▶ [Data shown]:

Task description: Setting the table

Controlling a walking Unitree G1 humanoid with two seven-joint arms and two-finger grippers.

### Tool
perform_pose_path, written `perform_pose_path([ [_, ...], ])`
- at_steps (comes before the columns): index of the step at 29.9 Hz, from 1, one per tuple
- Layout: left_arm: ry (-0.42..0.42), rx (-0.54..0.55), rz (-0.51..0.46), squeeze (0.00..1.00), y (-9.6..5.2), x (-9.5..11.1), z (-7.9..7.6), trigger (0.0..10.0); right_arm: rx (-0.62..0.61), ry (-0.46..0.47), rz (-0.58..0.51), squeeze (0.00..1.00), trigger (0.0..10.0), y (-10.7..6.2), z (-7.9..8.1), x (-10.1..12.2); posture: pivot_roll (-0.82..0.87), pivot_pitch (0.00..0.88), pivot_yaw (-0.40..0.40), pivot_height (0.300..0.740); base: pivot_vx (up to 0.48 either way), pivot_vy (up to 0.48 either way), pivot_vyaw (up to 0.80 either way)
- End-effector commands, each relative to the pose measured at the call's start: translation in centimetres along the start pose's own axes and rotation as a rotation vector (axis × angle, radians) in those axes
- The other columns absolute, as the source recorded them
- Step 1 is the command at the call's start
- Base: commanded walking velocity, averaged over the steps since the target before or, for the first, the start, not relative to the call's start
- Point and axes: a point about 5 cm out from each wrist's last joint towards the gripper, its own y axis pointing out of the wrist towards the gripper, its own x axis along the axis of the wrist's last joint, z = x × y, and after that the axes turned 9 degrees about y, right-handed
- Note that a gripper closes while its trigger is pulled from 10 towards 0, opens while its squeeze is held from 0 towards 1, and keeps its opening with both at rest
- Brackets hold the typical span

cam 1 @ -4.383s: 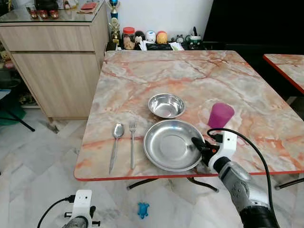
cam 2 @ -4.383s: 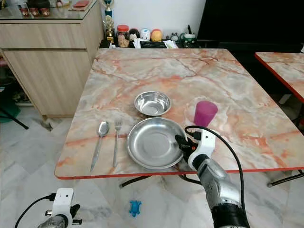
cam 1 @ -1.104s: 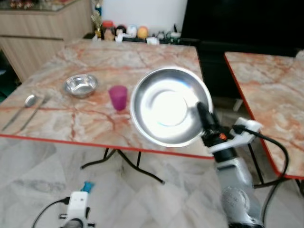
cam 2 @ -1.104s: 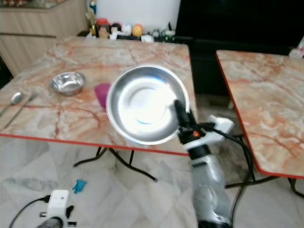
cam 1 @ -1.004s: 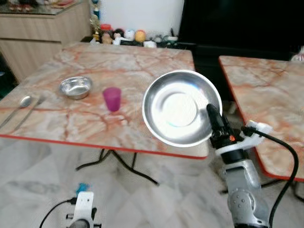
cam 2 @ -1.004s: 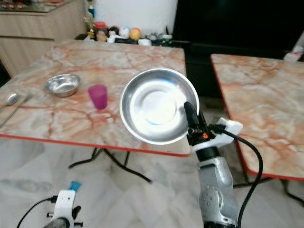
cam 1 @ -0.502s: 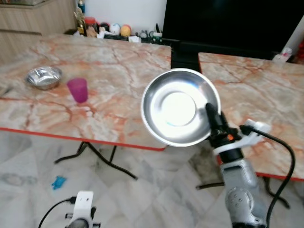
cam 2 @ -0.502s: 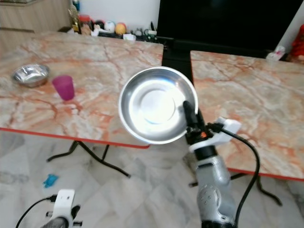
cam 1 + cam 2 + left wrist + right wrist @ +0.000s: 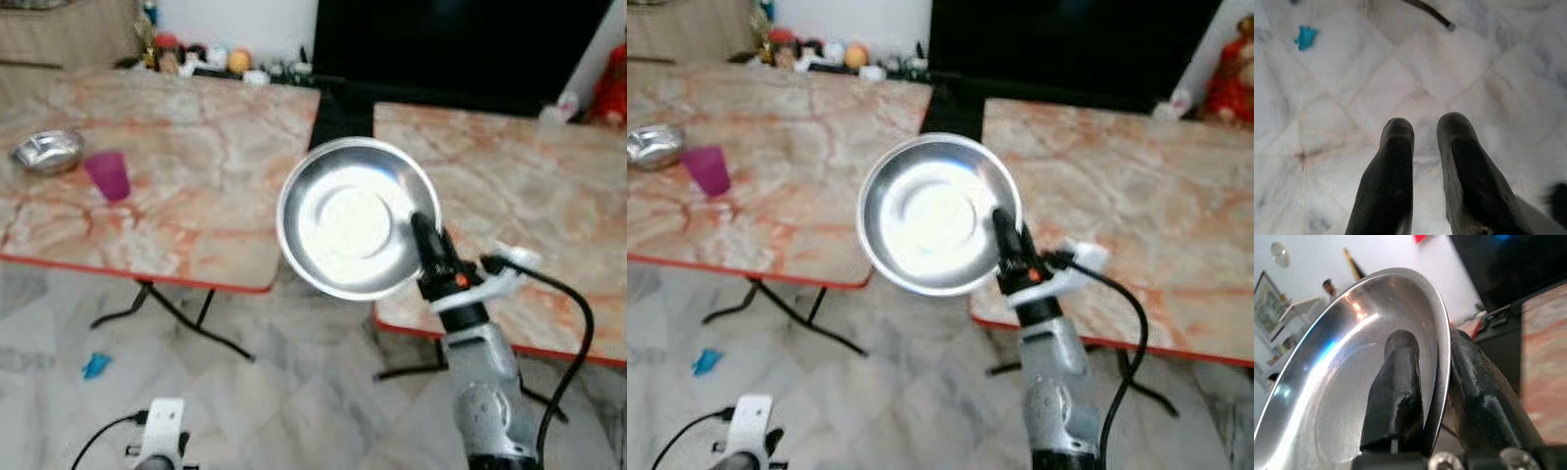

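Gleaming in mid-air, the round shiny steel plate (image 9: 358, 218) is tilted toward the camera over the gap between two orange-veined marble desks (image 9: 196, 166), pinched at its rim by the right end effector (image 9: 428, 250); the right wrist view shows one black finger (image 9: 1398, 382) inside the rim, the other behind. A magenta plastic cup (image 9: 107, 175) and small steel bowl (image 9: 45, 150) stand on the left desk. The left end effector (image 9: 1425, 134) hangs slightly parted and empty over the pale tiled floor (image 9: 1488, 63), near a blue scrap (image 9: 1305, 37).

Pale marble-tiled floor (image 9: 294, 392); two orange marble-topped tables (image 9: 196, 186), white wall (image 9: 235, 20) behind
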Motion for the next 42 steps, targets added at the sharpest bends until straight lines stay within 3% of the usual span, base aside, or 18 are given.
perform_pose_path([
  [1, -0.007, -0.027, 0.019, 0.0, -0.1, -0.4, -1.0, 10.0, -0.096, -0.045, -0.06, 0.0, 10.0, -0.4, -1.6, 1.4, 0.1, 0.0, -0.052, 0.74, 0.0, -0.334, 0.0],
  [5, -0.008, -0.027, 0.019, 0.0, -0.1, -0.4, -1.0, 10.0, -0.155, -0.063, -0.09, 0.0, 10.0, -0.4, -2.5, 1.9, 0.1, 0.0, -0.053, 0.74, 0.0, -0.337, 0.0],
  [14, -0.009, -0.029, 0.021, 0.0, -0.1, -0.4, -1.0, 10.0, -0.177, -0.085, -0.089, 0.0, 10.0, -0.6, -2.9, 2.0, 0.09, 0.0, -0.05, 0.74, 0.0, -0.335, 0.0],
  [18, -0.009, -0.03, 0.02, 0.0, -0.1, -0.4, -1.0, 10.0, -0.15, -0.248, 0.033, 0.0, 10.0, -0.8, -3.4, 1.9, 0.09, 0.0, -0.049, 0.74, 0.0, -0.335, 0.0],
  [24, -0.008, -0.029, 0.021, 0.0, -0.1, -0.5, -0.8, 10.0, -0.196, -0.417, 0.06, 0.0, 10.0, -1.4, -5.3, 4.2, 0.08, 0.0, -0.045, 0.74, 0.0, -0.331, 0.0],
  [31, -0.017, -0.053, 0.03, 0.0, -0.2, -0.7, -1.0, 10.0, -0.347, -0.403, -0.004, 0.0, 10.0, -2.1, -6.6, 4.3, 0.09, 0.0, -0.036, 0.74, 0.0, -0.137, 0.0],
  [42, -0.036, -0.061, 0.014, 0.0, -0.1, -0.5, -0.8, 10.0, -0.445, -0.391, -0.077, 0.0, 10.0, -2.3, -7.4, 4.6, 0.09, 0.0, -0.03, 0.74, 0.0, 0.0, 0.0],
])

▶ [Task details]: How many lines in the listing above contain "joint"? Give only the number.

▶ [Output for this exercise]: 2